Aretha Franklin. Elvis Costello. Solomon Burke. Taj Mahal. The Blind Boys of Alabama. Cissy Houston. The music of Sam Cooke. I just got my ticket.

That's an incredible line-up; but I dread NPR-ready phunque. Actually, considering that my favorite "cutting-edge" artist is always the most prominent Jimi/Sly/Prince-throwback (Outkast elbowed out Beck a few years back), I should dread realizing that I am the primary market for NPR-ready phunque.

I gotta put on Live At The Harlem Square Club. Loud.
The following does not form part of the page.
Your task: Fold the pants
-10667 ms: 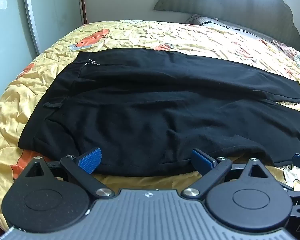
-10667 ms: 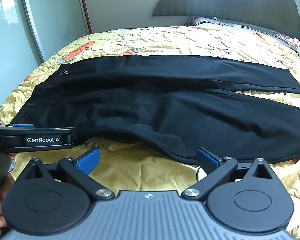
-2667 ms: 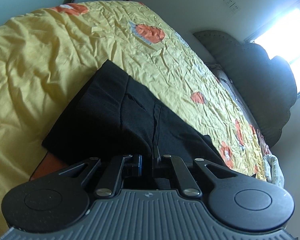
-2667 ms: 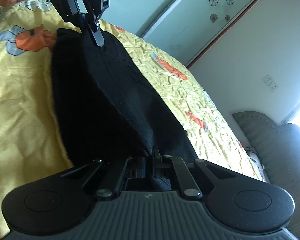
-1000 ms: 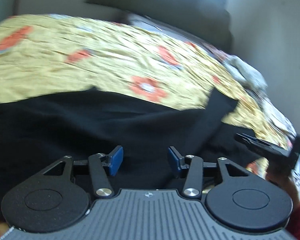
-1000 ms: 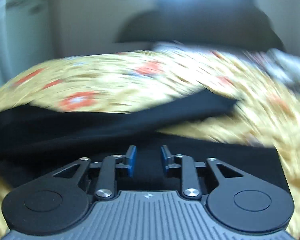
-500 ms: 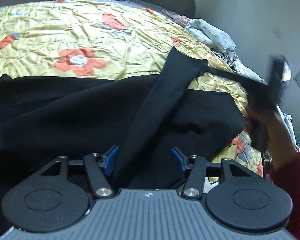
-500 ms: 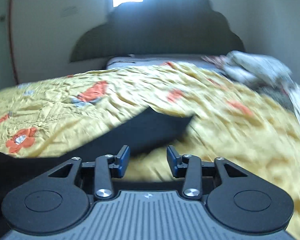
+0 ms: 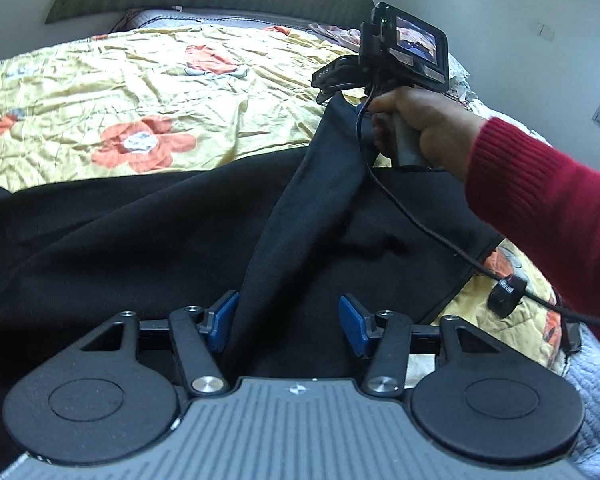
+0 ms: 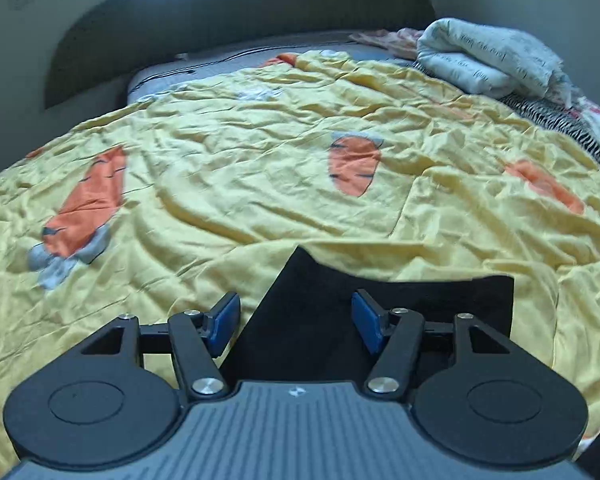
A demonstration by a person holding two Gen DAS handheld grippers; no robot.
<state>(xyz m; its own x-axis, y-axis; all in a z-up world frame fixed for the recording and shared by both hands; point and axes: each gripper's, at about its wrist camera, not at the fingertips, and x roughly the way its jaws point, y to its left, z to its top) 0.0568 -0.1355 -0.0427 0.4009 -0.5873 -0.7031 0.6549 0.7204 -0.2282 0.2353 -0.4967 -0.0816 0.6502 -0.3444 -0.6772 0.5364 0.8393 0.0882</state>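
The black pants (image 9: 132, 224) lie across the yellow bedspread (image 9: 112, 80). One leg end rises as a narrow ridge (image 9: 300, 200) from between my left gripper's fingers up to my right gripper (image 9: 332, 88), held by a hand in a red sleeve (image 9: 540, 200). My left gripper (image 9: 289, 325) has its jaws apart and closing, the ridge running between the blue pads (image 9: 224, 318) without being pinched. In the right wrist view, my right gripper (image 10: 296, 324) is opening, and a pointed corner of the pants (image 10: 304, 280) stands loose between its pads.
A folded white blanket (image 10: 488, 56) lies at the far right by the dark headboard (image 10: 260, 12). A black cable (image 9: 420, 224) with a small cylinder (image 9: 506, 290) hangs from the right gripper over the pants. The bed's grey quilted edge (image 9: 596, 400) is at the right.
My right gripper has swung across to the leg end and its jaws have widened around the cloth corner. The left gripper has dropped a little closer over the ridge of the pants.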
Robert Wyatt, whose Soft Machine toured the US as opening act with Hendrix for over a year, recalls, "I saw [Larry] Coryell once -- he was one of the few people who ever got up and tried to cut Hendrix. It was at the old Scene Club in New York, and he was leaping backwards and forwards, his fingers flying, and Hendrix -- when it came to his solo -- just went 'ba-WO-O-O-OWWWW' and it just erased the last ten minutes [laughs] with one note. It was silly for Coryell even to try. It was like walking into a blowtorch . . . the fool!"
Charles Shaar Murray, Crosstown Traffic: Jimi Hendrix and the Rock 'n' Roll Revolution.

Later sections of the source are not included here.